Configurations required for high availability, include:
- The topic having a replication factor greater than 1 (3 is typical).
- The topic having a min.insync.replicas greater than 1 (2 is typical).
- The producer using acks=all (the default in Kafka 3, but not earlier versions).
- Being suitable to set flush.messages for the topic.
The replication factor (RF)=3, min ISR=2 configuration is really the starting point for a highly available topic, but it might not be enough for some applications. For example, if a broker crashes then it means that neither of the other brokers with replicas can be restarted without affecting producers with acks=all. Using RF=4 and min ISR=3 would avoid this, but would increase producer latency and lower throughput. Setting RF and min ISR to the same value should be avoided since it means producers with acks=all will be blocked if any replicating brokers go down.
Availability for consumers
Because of the need to replicate records to the ISR, producers can be affected if the size of the ISR is smaller than min.insync.replicas. But what about consumers? A consumer only requires a partition leader to make fetch requests. A consumer that is reading historical data (that is not current through to the end of the log) can make progress if there is a leader, even when a partition is under its min ISR. However, most Kafka consumers also append to a log.
These appends happen to partitions of the __consumer_offsets topic if offsets are being committed to Kafka, or if the consumer is part of a consumer group. It is important to bear this in mind when reasoning about high availability.
Alternatively, consumers can fetch records from any of the insync replicas. Although by default, the insync replicas will also use the leader.
Rack-aware replicas
The configuration parameters described so far are not enough to guarantee high availability. This is because there is nothing that forces the replicas to be assigned to brokers in different racks or AZs. Problematic assignments are not possible for clusters of three brokers in different zones. Each replica of a partition with three replicas is necessarily in a different AZs in that case. The problem manifests with larger Kafka clusters using multiple brokers in the same zone.

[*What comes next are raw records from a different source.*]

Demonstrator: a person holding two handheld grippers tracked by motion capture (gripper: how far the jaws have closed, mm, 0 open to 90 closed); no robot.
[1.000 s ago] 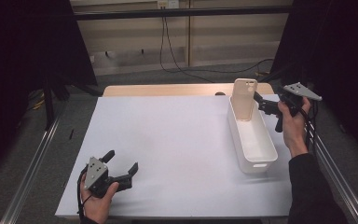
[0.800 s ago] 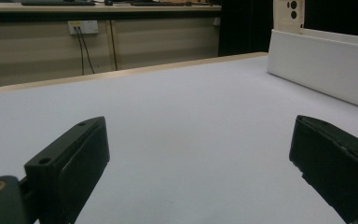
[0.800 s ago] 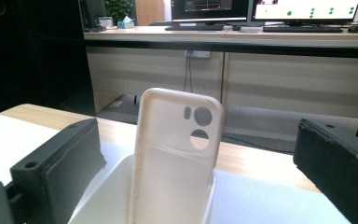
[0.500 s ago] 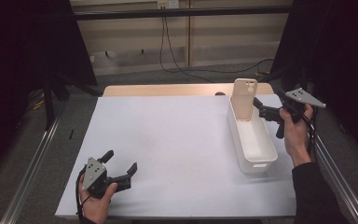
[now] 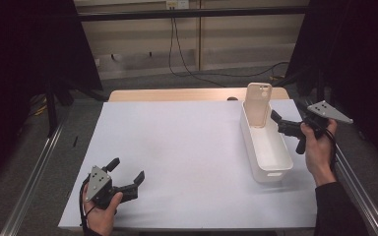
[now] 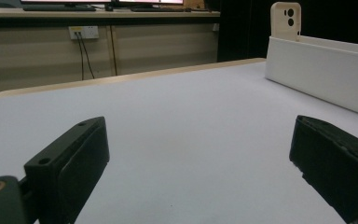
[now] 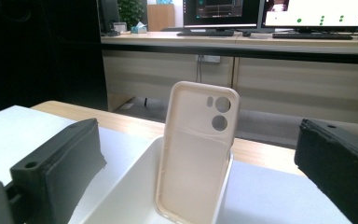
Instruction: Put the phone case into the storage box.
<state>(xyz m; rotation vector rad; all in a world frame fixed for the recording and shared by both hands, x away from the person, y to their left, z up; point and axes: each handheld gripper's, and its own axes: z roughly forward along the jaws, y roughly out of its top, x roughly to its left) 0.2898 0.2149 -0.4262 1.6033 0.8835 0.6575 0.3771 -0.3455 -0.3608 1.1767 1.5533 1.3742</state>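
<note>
On the right side of the white tabletop sits a long, narrow white plastic bin, smooth w/ rounded corners and a small slot handle at the near end. At its far end a beige phone case stands upright, leaning on the bin's end wall. It looks like soft matte silicone, rounded rectangle, w/ two round camera cutouts and a small oval one up top; the hollow inner side faces the right gripper view. Tabletop itself is flat, matte, pale, w/ a wood edge strip at the back.

Right gripper is held at the bin's right side near the far end, jaws pointing left toward the case, wide open, nothing between them, not touching the case. Right hand wraps the grip from below, forearm coming in from the bottom right, grey triangular plate on top.

Left gripper rests low at the near left corner, well apart from the bin, pointing right and a bit forward. Its blocky black jaws are spread wide too, empty, bare table between them. Left hand grips it from behind.
</note>
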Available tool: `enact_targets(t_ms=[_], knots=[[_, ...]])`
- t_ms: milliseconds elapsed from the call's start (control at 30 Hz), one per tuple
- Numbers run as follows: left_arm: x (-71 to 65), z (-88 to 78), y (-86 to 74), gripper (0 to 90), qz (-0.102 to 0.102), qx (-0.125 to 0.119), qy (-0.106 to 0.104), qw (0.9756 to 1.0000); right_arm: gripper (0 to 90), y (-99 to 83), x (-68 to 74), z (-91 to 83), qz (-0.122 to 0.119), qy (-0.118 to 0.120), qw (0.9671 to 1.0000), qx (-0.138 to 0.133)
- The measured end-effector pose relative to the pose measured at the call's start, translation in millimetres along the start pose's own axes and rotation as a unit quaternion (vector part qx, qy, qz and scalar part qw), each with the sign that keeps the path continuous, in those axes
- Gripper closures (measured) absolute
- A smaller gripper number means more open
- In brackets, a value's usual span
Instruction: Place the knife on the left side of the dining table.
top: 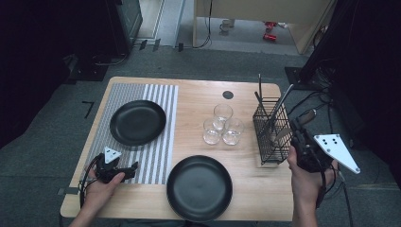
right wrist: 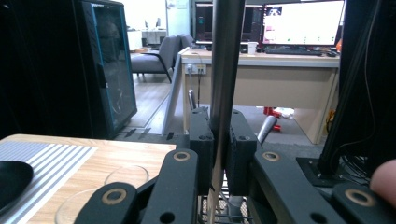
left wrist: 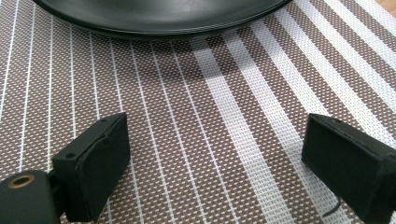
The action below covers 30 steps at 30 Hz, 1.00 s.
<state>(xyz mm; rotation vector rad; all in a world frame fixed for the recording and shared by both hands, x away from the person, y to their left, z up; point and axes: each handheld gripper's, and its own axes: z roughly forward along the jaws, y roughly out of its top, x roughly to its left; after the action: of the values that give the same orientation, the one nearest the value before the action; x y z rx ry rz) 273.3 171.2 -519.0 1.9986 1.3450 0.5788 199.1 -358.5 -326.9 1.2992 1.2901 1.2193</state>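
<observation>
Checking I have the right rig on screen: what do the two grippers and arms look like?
Both grippers are black. The left gripper carries a small grey three-cornered plate, the right gripper a larger one with dark dots. Black cables trail from each. Their jaws are blocky black pads on arms with brass-ringed pivots. The forearms are bare, no sleeves in sight.

No readable text, label, brand, number or sign appears anywhere. In the right gripper view, lit computer screens (right wrist: 302, 21) on a far desk (right wrist: 261, 60) show pages too small and blurred to read. A paper (right wrist: 176, 3) on the far wall is likewise illegible.
</observation>
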Motion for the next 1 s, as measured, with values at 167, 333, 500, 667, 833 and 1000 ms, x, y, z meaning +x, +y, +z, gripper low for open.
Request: enact_targets(t_ms=[167,333,500,667,833,1000], knots=[[0.0,0.0,0.0,7.9,0.000,0.000,0.000,1.0000,84.5,3.6,6.4,-1.1,0.001,0.009,0.9999,-0.005],[-0.1,0.1,0.0,7.9,-0.001,-0.001,0.000,1.0000,84.5,8.8,12.2,-2.4,-0.001,0.019,0.9997,-0.012],[0.0,0.0,0.0,7.9,0.000,0.000,0.000,1.0000,84.6,11.8,16.7,-4.4,0.003,0.029,0.9994,-0.018],[0.0,0.1,0.0,7.9,0.000,0.000,0.000,1.0000,84.5,11.3,22.0,-7.1,0.006,0.041,0.9989,-0.019],[0.0,0.1,-0.1,8.0,0.000,-0.001,0.000,1.0000,84.5,7.3,28.6,-7.4,0.009,0.054,0.9984,-0.015],[0.0,0.0,0.0,8.0,0.000,0.000,0.000,1.0000,84.5,-2.5,34.9,-3.4,0.013,0.061,0.9980,-0.007]])
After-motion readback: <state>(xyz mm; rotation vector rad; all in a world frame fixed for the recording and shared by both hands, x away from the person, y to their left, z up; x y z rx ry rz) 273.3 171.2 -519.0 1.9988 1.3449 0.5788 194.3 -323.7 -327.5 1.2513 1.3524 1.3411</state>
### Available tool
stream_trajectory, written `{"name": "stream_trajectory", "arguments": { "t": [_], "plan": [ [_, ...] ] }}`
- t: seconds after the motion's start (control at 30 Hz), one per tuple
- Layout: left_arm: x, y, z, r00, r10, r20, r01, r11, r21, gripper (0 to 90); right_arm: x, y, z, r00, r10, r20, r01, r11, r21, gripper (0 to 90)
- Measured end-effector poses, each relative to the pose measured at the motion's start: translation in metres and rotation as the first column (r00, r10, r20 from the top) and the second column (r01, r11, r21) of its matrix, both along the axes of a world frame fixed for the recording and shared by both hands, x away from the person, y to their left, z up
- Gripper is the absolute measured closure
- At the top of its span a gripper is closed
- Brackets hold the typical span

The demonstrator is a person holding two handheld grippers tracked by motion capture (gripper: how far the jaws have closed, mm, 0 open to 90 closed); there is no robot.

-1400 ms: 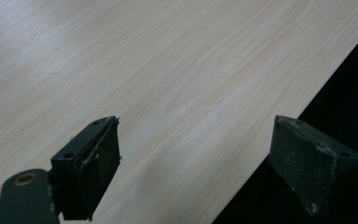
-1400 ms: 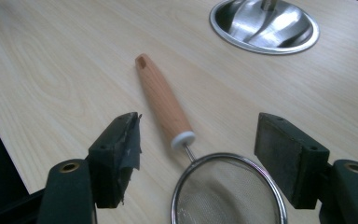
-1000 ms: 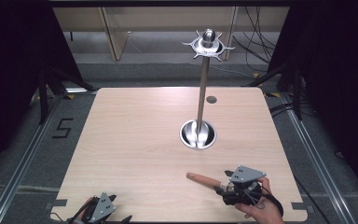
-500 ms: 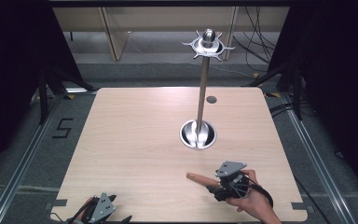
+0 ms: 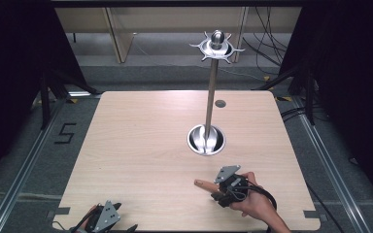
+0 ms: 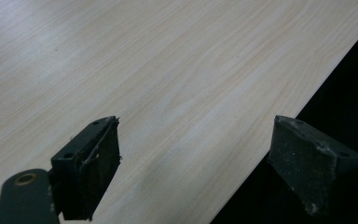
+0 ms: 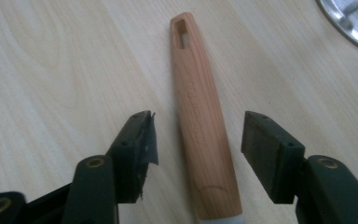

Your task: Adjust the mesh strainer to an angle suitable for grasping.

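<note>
Since the earlier high view, the right gripper (image 5: 212, 192) has slid leftward along the near part of the table (image 5: 141, 141), further over the wooden handle (image 5: 203, 184), and its jaws have just been closing, with the handle between them. In the right gripper view the handle (image 7: 203, 121) lies flat on the wood, straight ahead of the gripper (image 7: 198, 154) and running away from it; a bare strip of table shows on each side between handle and pad, so the jaws are not yet pressing on it. The handle's far end carries a slotted hole. Its near end, where a pale band begins, is cut off by the bottom of that view, and in the high view the gripper body and the hand (image 5: 257, 204) cover all but the tip, so what the handle belongs to cannot be made out.

Ahead and to the right of the jaws, a sliver of the metal base (image 7: 349, 21) of the stand (image 5: 209, 111) shows, well apart from the handle.

At the near left corner, the left gripper (image 5: 108, 218) is cut off by the bottom of the high view. In its own view its jaws (image 6: 191, 163) stand wide with nothing between them, one over the wood, the other past the table edge. Open tabletop stretches beyond both grippers.
</note>
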State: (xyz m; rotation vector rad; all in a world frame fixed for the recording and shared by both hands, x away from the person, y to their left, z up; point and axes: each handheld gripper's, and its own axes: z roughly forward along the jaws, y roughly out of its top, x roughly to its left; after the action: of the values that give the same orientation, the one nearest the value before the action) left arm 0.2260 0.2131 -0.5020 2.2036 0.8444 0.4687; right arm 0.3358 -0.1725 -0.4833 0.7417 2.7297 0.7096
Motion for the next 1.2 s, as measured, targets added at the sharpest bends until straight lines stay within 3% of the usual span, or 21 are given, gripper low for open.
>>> {"name": "stream_trajectory", "arguments": {
  "t": [0.03,0.17,0.2,0.23,0.3,0.33,0.37,0.43,0.5,0.57,0.6,0.63,0.97,1.03,1.07,1.2],
  "plan": [
    [0.0,0.0,-0.001,1.0,0.0,0.003,0.0,1.0,-0.008,15.5,0.0,0.0,0.0,0.9996,-0.017,-0.024,0.017,1.0,0.003,46.1],
    [0.001,0.001,0.001,0.9999,-0.012,0.005,0.012,0.9997,0.022,15.6,0.005,0.001,-0.002,0.999,0.004,-0.045,-0.004,1.0,0.003,50.4],
    [0.0,0.0,0.0,1.0,0.002,-0.001,-0.002,1.0,0.003,15.6,0.005,0.001,-0.003,0.9985,-0.008,-0.054,0.008,1.0,-0.006,51.4],
    [0.0,0.0,0.001,1.0,0.002,0.002,-0.002,0.9998,0.019,15.5,0.008,0.001,-0.004,0.9978,0.017,-0.064,-0.016,1.0,0.003,53.0],
    [0.0,0.0,0.001,1.0,-0.001,-0.001,0.001,0.9999,0.014,15.6,0.008,0.002,-0.005,0.997,-0.005,-0.077,0.004,1.0,-0.007,55.4],
    [0.0,0.0,0.001,1.0,0.002,-0.003,-0.002,0.9998,0.018,15.6,0.012,0.001,-0.006,0.9963,0.029,-0.08,-0.03,1.0,-0.005,56.6],
    [0.0,0.0,-0.001,1.0,-0.002,0.004,0.002,1.0,-0.008,15.6,0.011,0.002,-0.006,0.9965,0.02,-0.081,-0.02,1.0,-0.007,58.8],
    [0.0,0.0,0.001,1.0,-0.001,0.002,0.001,0.9998,0.019,15.5,0.012,0.003,-0.005,0.9978,0.027,-0.06,-0.029,0.999,-0.032,61.4],
    [0.0,0.0,0.0,1.0,0.003,-0.001,-0.003,1.0,-0.006,15.5,0.013,0.004,-0.004,0.9967,0.037,-0.072,-0.04,0.998,-0.038,63.5],
    [0.001,0.001,0.002,0.9998,-0.017,0.011,0.017,0.9995,0.026,15.5,0.015,0.005,-0.003,0.9954,0.056,-0.078,-0.06,0.997,-0.046,64.5],
    [0.0,0.0,-0.001,1.0,-0.002,0.003,0.002,0.9999,-0.01,15.5,0.016,0.006,-0.003,0.9939,0.065,-0.089,-0.069,0.996,-0.049,65.0],
    [0.0,0.0,0.0,1.0,0.005,-0.003,-0.005,1.0,-0.001,15.5,0.015,0.008,-0.002,0.9936,0.05,-0.101,-0.057,0.996,-0.067,65.4],
    [0.0,0.0,-0.001,1.0,0.001,0.003,-0.001,0.9999,-0.011,15.5,0.017,0.013,0.0,0.9915,0.09,-0.095,-0.099,0.99,-0.104,70.9],
    [0.0,0.0,0.0,1.0,-0.001,0.004,0.001,1.0,-0.003,15.5,0.017,0.014,-0.001,0.9927,0.089,-0.081,-0.098,0.989,-0.108,70.9],
    [0.001,0.002,0.002,0.9996,-0.017,0.021,0.016,0.9996,0.022,15.6,0.016,0.014,0.0,0.9928,0.088,-0.082,-0.097,0.989,-0.11,70.9],
    [0.001,0.002,0.002,0.9996,-0.02,0.019,0.019,0.9993,0.032,15.6,0.016,0.011,0.005,0.9947,0.081,-0.063,-0.086,0.993,-0.078,71.0]
  ]
}}
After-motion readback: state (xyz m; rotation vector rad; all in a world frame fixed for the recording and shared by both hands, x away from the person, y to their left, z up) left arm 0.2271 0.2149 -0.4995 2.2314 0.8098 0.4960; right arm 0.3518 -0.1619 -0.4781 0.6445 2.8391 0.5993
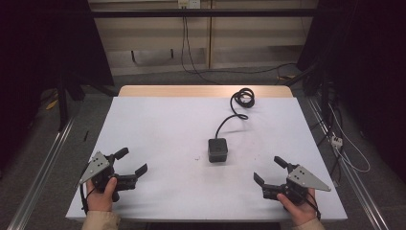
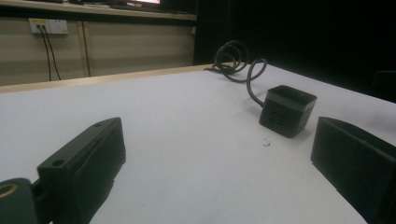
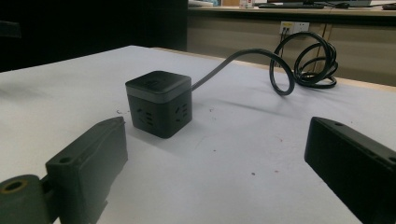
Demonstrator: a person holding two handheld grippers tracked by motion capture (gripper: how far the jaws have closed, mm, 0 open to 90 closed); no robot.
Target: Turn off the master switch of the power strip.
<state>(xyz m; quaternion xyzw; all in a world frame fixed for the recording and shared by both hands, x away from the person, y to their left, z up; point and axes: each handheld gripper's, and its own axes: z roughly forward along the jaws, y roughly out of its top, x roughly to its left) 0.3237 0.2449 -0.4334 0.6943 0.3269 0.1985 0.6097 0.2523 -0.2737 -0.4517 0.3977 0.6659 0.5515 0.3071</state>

Kafka has some rack-awareness support that can spread replicas across zones when topics or new partitions of existing topics are created. This best-effort is only honored during creation. A later reassignment of partitions to brokers, which places replicas in the same rack or AZ, will not be rejected by the controller.
Kafka cluster management systems, such as cruise control, make certain the rack-aware placement of replicas is used. Whether such systems are used, it is good practice to monitor for, and schedule alerts for partitions which are not spread over racks or AZs.